The C9 (C9ORF72) Breakthrough
What is it?
C9ORF72 is the location of a gene abnormality--discovered by two independent research teams funded by The ALS Association--that accounts for a significant percentage of cases of ALS.
Who are the researchers?
The teams were led by Bryan Traynor, M.D., Laboratory of Neurogenetics, National Institute on Aging, and Rosa Rademakers, Ph.D., Mayo Clinic, Jacksonville, FL.
What is the significance of the breakthrough?
- The newly identified genetic mutation is the first genetic link between Frontotemporal Dementia (FTD) and ALS.
- It accounts for one-third of familial ALS.
- It is also the strongest genetic risk factor found to date for the more common, non-inherited (sporadic) forms of ALS and FTD
According to Lucie Bruijn, Ph.D., Chief Scientist for The ALS Association, the key implications of this breakthrough are:
- It is a phenomenal scientific finding that opens new avenues for research and will bring new scientists to the field of ALS research.

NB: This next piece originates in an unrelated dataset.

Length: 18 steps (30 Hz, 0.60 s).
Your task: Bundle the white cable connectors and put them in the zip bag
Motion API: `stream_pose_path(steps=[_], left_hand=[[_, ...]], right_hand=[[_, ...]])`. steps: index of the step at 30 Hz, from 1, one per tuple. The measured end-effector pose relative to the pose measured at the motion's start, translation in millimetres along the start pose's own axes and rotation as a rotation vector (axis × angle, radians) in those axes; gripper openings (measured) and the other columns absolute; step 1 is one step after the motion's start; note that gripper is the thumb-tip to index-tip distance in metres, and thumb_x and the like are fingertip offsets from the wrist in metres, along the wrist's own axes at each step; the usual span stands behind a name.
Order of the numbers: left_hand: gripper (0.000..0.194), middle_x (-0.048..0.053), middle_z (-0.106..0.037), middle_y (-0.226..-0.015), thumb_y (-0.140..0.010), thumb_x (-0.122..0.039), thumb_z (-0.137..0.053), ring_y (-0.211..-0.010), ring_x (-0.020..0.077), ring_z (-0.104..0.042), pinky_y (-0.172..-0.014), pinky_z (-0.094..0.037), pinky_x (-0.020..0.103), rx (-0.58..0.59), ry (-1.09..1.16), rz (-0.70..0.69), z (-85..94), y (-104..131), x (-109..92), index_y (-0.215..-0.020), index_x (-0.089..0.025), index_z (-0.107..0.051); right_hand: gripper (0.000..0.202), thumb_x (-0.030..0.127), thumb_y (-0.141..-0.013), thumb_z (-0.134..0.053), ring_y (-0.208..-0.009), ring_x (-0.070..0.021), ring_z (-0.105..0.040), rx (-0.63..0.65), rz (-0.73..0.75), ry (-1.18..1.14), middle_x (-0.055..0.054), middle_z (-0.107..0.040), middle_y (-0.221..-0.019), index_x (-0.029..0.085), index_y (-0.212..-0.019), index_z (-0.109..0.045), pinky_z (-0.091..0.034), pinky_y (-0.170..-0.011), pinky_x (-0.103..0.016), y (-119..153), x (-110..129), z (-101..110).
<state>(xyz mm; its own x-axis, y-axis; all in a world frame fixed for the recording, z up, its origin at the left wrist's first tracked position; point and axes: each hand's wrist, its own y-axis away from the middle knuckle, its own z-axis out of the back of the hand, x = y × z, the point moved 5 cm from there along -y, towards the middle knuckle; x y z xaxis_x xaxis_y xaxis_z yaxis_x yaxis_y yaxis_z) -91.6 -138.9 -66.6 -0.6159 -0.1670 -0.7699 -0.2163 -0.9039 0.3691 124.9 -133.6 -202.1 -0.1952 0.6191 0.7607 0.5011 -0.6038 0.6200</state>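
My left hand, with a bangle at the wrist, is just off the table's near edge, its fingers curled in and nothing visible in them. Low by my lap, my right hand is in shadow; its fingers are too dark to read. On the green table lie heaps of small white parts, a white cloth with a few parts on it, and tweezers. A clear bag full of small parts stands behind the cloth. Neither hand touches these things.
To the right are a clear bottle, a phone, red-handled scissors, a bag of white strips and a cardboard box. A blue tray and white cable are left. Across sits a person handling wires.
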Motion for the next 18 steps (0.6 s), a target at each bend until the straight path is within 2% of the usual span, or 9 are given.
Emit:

- ALS science is being pushed ahead rapidly by genetics. This announcement, following other recently discovered gene abnormalities, provides great hope that genetics can provide important answers about ALS, such as (1) showing the pathway and mechanism of the disease progression and (2) identifying targets for drug development.
- This research gets us closer to understanding the disease, linking two very different diseases together. The more we understand biology, and the more clues we have, the more likely we can develop treatments
- Scientists have already begun to identify how we use this knowledge to work toward the development of potential treatments. They will develop animal models and use induced pluripotent stem cells from people carrying this genetic defect to develop model systems in a dish and begin to understand the mechanisms involved.